### THE PROBLEM:
Return only the stretch of the material below that begins with the line containing "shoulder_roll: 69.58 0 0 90" and ends with the line containing "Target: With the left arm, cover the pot", exactly; both of those lines belong to it.

====

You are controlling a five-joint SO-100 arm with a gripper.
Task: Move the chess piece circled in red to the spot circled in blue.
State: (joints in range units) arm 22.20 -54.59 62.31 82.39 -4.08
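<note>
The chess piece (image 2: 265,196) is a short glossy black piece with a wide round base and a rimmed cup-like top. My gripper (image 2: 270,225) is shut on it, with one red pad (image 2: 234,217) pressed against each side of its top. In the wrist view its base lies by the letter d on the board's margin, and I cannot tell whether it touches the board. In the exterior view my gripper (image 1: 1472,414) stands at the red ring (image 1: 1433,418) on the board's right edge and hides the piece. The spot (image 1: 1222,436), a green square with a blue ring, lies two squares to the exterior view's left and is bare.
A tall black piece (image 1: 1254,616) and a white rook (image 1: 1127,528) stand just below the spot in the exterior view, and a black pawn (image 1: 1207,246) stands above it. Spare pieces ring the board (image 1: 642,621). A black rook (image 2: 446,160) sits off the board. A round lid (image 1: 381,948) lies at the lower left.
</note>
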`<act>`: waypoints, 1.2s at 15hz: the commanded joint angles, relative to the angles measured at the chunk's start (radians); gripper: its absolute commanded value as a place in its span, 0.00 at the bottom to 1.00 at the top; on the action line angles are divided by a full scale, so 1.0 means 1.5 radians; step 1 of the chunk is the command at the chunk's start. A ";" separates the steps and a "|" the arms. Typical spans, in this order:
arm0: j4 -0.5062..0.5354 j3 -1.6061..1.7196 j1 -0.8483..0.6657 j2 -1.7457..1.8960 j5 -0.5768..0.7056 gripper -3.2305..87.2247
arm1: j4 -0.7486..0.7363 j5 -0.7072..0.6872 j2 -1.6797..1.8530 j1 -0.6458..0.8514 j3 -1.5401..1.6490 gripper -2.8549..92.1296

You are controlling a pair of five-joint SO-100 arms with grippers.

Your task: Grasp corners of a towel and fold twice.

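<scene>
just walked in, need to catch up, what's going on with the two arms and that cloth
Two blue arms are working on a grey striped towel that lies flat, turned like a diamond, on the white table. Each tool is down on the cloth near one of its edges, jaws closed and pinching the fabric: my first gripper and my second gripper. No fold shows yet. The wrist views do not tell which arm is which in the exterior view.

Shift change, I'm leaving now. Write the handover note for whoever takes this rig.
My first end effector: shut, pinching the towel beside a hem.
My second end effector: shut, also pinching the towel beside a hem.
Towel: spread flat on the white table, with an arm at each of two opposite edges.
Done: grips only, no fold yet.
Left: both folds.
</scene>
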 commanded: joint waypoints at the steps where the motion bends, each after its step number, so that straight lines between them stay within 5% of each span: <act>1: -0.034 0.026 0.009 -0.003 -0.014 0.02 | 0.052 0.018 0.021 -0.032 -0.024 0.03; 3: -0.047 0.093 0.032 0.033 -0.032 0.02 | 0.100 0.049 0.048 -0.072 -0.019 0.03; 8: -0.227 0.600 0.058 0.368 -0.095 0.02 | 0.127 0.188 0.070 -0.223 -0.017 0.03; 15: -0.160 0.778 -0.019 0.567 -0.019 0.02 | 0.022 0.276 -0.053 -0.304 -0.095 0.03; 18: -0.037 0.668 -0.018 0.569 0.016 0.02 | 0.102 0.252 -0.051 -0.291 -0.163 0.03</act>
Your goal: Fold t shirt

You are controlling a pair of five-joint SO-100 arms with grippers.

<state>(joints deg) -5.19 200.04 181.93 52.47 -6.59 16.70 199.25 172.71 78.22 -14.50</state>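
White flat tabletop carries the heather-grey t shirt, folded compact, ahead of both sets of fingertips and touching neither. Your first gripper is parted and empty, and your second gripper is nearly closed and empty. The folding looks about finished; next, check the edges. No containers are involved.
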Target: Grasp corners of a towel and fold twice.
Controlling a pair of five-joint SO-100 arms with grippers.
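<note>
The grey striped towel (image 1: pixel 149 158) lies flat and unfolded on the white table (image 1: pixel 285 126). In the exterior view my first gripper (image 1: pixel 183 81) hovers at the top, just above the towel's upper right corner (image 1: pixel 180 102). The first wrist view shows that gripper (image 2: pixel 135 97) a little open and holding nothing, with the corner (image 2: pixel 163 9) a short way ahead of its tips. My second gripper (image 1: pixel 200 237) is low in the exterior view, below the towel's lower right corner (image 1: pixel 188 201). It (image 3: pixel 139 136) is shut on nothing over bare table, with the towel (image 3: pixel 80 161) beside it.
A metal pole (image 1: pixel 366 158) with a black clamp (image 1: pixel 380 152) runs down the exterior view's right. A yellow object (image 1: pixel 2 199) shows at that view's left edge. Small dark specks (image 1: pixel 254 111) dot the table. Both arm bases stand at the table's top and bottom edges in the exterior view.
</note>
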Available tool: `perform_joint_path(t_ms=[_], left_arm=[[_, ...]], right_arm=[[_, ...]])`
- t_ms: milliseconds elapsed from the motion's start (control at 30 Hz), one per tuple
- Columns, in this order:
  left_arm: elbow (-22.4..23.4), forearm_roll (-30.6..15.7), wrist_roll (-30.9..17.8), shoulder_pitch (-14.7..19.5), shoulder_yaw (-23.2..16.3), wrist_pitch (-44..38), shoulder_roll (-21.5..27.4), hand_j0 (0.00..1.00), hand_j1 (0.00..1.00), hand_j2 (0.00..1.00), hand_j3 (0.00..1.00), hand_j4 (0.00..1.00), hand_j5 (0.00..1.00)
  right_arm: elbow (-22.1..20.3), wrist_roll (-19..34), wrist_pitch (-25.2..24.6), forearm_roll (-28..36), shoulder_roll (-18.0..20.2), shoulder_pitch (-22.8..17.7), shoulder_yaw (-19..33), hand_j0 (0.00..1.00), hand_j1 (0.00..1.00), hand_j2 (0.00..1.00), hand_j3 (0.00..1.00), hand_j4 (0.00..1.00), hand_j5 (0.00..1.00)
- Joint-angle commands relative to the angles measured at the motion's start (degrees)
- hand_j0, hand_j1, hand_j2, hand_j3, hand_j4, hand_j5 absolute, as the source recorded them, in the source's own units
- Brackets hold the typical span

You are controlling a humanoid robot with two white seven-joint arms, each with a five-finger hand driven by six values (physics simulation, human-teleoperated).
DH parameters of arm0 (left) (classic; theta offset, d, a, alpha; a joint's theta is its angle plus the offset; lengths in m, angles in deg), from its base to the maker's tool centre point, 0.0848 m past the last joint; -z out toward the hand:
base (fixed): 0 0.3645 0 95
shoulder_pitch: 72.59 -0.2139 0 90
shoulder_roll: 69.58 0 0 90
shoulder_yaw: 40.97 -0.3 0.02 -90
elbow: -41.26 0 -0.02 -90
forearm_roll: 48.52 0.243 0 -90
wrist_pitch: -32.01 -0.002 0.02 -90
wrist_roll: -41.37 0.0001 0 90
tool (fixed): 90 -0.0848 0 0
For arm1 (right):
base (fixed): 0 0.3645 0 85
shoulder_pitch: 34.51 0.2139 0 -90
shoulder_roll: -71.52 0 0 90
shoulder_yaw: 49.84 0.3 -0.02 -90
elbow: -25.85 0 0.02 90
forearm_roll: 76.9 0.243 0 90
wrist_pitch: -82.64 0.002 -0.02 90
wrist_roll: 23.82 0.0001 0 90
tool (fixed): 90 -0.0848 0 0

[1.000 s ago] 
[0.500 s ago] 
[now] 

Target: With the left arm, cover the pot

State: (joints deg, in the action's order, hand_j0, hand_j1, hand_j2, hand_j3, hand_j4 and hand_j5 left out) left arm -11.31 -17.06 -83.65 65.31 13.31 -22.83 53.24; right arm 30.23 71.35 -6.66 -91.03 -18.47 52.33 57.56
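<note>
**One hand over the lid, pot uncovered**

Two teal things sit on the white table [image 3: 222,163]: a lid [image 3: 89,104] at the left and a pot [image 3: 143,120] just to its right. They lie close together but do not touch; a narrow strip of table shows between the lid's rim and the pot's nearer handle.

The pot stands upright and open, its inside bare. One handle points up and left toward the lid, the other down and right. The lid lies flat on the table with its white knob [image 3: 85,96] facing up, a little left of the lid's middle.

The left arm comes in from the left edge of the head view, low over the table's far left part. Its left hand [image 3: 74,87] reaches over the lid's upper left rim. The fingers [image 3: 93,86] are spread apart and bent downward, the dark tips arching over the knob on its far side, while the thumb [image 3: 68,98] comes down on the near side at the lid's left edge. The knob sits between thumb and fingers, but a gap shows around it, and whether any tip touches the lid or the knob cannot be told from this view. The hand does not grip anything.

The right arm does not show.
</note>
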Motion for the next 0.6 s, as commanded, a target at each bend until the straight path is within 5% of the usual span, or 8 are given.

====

### COMPLETED TASK:
shoulder_roll: 69.58 0 0 90
shoulder_yaw: 40.97 -0.3 0.02 -90
elbow: -41.26 0 -0.02 -90
forearm_roll: 48.52 0.243 0 -90
wrist_pitch: -32.01 -0.002 0.02 -90
wrist_roll: -41.37 0.0001 0 90
tool (fixed): 90 -0.0848 0 0
For arm1 (right):
base (fixed): 0 0.3645 0 85
shoulder_pitch: 34.51 0.2139 0 -90
shoulder_roll: -71.52 0 0 90
shoulder_yaw: 49.84 0.3 -0.02 -90
elbow: -25.85 0 0.02 90
forearm_roll: 76.9 0.243 0 90
wrist_pitch: -82.64 0.002 -0.02 90
wrist_roll: 23.82 0.0001 0 90
tool (fixed): 90 -0.0848 0 0

[1.000 s ago] 
[0.500 s ago] 
[now] 

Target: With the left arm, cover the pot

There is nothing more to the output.